Scientists have 2 ways to think about light: it can be a wave or a particle called a photon. It took a long time to discover that both were true. For some time there had been a debate between supporters of each point of view. Nobody - or everybody - won the argument; light is both wave and particle.
We are all familiar with waves, from ripples on the surface of a pond to the giant swell of the sea. Basically, a wave is a regular vibration that travels through some medium (e.g., air or water). Sound is a type of wave. When somebody speaks, the waves made in the speaker's throat travel to the listener's ear. It is the ear's job to change that wave in the air into an electrical signal that will be understood by the brain. Sound waves need a support - a medium - to travel.
The speed at which a wave travels depends on the medium it travels through, and on the type of wave. For example, sound travels at a speed of 340 metres per second in the air; it travels much faster in water at a speed of nearly 1500 metres per second.
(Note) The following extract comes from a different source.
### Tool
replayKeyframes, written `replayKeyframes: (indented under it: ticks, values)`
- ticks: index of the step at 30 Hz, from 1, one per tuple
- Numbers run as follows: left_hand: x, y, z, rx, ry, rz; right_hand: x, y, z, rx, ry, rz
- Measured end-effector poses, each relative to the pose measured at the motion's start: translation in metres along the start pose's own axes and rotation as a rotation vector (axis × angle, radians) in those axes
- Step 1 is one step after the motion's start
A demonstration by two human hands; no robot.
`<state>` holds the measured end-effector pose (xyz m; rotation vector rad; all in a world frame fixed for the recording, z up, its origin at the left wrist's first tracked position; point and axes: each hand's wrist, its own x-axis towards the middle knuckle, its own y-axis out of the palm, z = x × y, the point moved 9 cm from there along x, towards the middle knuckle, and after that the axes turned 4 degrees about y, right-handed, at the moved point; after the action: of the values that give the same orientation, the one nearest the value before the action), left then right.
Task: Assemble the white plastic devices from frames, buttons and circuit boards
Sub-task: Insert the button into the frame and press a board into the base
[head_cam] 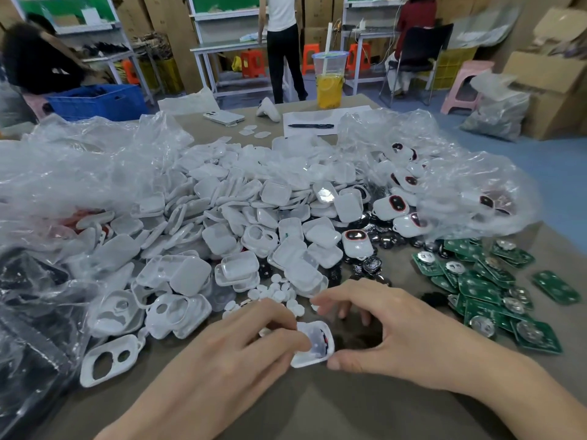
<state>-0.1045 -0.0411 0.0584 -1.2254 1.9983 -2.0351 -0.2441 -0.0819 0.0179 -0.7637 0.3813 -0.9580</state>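
The grey-brown table (317, 408) carried a big heap of white plastic shells (254, 211) in the middle and green circuit boards (486, 290) at the right, probably to keep parts within reach. Near its front the left hand (241, 341) pinched a small white plastic frame (317, 347), while the right hand (397, 322), fingers arched and holding nothing, touched its corner with the thumb, seemingly to steady it. Small round white buttons (276, 290) lay just behind.

Table (317, 404) — shells (222, 201), boards (495, 290).
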Motion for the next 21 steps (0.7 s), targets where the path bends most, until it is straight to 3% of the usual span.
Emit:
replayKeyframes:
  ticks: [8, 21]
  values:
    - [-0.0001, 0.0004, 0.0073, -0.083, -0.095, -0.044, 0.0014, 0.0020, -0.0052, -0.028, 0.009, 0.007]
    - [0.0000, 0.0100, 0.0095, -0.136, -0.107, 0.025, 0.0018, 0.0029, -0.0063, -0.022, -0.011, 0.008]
If a cork is placed in the sea, the cork will move up and down as a wave goes by. The distance between 2 crests of the wave, or 2 troughs, is the wavelength (see Figure 1). The number of times the cork goes up and down every second is the frequency. For a wave in the sea this is going to be very low but some types of waves have much higher frequencies. Sound waves can vibrate hundreds or thousands of times every second. There is a simple relation between the frequency and the wavelength.
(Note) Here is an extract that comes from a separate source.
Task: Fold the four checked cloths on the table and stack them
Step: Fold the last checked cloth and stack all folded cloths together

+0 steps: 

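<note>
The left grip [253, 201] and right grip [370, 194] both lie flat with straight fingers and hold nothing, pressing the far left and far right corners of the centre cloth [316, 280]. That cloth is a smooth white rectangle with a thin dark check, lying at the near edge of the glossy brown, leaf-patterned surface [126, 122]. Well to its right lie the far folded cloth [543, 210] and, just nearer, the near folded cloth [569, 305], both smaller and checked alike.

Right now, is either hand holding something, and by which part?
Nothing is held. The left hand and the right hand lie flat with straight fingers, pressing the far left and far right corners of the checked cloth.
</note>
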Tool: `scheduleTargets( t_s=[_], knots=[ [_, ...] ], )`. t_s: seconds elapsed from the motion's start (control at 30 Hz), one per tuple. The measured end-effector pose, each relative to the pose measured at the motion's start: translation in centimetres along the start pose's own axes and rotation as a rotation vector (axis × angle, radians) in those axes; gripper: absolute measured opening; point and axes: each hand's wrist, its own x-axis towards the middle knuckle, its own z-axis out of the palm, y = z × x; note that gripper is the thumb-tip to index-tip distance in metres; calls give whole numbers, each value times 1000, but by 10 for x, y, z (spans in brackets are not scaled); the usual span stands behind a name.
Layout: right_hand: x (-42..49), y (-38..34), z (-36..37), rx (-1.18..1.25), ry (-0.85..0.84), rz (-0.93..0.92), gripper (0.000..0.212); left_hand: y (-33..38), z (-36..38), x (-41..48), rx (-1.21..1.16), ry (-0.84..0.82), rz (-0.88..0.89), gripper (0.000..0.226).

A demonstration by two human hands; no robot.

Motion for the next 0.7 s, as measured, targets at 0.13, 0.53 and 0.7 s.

- wavelength = speed / frequency
Frequency is measured in number of vibrations per second, also called Hertz. The wavelength is measured in metres (optical light is usually given in nanometres).
There is a connection between electrically charged particles and light. If a charged particle (like an electron) accelerates, it will emit waves that are called electromagnetic waves. This is the same as light. Electromagnetic waves are slightly different from sound waves or waves on water. They have 2 parts to their travel. One is a wave in an electric field and the other a wave in a magnetic field. The 2 waves always have the same wavelength and frequency and travel together. They are always at right-angles to each other (see Figure 2).
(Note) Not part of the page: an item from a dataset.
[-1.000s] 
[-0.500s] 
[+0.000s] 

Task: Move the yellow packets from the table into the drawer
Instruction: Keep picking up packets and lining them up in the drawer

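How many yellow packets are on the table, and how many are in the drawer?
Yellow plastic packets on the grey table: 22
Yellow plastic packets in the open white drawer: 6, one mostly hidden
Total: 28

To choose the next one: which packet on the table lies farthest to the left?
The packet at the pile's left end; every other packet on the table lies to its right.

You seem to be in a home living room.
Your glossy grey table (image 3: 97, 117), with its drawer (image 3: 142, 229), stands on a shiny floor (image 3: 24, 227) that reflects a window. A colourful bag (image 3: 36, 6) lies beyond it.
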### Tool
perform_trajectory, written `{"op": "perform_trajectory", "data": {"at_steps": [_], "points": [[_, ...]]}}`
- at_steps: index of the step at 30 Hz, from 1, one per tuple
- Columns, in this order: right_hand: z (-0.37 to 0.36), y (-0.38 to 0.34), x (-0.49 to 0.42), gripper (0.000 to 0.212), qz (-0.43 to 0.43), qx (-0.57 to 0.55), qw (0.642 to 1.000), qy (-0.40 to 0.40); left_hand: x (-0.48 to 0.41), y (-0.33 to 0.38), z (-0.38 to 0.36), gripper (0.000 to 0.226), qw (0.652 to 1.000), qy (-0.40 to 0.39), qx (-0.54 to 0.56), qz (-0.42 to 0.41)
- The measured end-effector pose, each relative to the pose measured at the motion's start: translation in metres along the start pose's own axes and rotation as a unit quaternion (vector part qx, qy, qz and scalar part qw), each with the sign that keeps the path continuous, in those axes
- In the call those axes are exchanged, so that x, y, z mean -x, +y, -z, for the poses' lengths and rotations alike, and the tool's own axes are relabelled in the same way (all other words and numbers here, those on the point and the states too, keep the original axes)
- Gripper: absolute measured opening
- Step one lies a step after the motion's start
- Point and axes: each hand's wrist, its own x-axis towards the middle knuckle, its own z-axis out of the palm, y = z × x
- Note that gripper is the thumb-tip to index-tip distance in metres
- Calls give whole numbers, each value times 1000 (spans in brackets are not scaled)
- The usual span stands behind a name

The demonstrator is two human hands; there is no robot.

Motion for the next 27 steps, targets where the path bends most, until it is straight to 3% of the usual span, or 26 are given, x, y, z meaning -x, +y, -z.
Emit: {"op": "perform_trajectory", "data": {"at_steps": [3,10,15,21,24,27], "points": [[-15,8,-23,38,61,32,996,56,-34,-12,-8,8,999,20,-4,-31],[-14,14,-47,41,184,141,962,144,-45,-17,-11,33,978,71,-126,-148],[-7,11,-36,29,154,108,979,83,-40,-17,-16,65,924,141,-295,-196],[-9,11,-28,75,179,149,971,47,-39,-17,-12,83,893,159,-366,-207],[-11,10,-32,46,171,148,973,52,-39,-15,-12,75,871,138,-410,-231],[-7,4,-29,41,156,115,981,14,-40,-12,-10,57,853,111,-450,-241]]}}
Unlike sound, light can travel through nothing, such as the vacuum of space. This means that light coming from planets, stars, and all other objects in space will be able to reach us here on Earth. Light travels really fast, at nearly 300,000 kilometres per second. So even though the Sun is 150 million kilometres away, it only takes about 8 minutes for light from the Sun to reach us.
Electromagnetic waves can have a huge range of wavelengths. Some are many kilometres long down to less than a thousandth of a billionth of a metre! In fact, there is no limit to how long or how short a wavelength can be.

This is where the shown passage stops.